I – Période ou époque ? La guerre en son ampleur : ce que fut la Seconde Guerre mondiale à Grenoble.

Charles Péguy considérait que l’histoire n’est pas qu’un simple déroulement chronologique, qu’un pauvre empilement factuel. Selon lui, deux temps la composeraient, que différencie radicalement leur degré d’intensité dramatique et tragique en quelque sorte. Des moments tranquilles où l’histoire se fait chronique des « Travaux et des jours », il disait qu’il s’agit d’une « période ». A ceux dont la violence traduit les convulsions de l’histoire, il réservait la dénomination « d’époque ».

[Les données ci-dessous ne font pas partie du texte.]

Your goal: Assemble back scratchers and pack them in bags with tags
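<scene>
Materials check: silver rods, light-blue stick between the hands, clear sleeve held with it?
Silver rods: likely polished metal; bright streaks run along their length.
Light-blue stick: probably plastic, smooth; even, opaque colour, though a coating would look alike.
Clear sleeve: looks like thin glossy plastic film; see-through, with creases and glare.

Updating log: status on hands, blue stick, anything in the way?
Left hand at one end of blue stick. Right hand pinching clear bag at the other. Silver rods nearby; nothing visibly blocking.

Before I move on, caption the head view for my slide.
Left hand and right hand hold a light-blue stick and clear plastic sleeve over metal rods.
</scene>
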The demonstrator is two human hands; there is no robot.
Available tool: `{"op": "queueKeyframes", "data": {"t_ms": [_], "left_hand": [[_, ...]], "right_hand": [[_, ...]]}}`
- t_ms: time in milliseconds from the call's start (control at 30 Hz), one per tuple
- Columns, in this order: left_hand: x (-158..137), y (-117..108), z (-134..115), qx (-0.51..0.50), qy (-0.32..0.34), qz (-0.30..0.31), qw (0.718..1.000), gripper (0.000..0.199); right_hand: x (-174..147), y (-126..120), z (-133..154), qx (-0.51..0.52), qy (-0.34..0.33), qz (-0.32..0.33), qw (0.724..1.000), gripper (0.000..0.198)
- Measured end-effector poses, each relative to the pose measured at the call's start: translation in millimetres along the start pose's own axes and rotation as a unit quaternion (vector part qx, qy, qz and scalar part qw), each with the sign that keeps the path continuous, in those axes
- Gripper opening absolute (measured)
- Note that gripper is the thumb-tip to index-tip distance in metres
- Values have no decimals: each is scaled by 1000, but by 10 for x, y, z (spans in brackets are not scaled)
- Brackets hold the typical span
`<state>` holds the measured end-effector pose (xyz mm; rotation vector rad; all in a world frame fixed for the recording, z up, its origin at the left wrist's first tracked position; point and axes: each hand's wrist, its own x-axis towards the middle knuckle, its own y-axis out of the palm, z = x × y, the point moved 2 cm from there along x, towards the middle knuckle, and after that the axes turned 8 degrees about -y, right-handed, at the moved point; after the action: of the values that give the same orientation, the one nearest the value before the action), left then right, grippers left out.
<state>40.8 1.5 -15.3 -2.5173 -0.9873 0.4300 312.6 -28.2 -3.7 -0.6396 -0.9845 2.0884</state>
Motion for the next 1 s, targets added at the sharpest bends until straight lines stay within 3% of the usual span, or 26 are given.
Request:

Les années de guerre à Grenoble appartiennent évidemment à cette deuxième catégorie du temps historique, le plus noble pour Péguy. Elles furent, là comme ailleurs, des « années noires » 108 . Cependant, si l’Isère et le Dauphiné et leur capitale partagent avec l’ensemble du pays les fractures liées à la situation intérieure française, prise dans le malstrom d’un conflit mondial, ils manifestent ce particularisme de les vivre d’une manière amplifiée, avec ce surcroît d’investissement, mais aussi de tragédie, qui signalent aux yeux de l’observateur ce qu’on pourrait nommer « l’exception grenobloise ». C’est ce que résumait pour nous en une formule synthétique et on ne peut plus pertinente l’un des meilleurs spécialistes de l’histoire contemporaine en Isère, correspondant pour le département de l’IHTP, notre ami Gil Emprin : ‘ « l’Isère, c’est comme partout en France, mais un peu plus ’ ‘ 109 ’ ‘ . »

Notes
108.

Cette expression a acquis une valeur de désignation générique des années de guerre, qui fait d’emblée image. Cf. par exemple à Grenoble l’intitulé de l’exposition préfigurative du musée de la Résistance et de la Déportation de l’Isère, en 1993, ou le titre de l’ouvrage édité par le même musée, Affiches des Années Noires. 1940-1945, musée de la Résistance et de la Déportation de l’Isère, suite à l’exposition temporaire éponyme de 1996-1997, Grenoble, Éditions Cent Pages, 1996, 49 p.

109.

Enseignants dans le même établissement grenoblois (Cité Scolaire Internationale Stendhal), nous partageons avec Gil Emprin le service éducatif du musée de la Résistance et de la Déportation de l’Isère depuis quatre ans. Nous sommes tous deux membres de son Conseil Scientifique et avons l’habitude de travailler ensemble (animation du stage MAFPEN « Comment enseigner la Deuxième Guerre mondiale au musée de la Résistance et de la Libération de Grenoble ? » ; élaboration des livrets pédagogiques qui accompagnent les dépositions du musée ; cycles de conférences et interventions diverses ; etc.).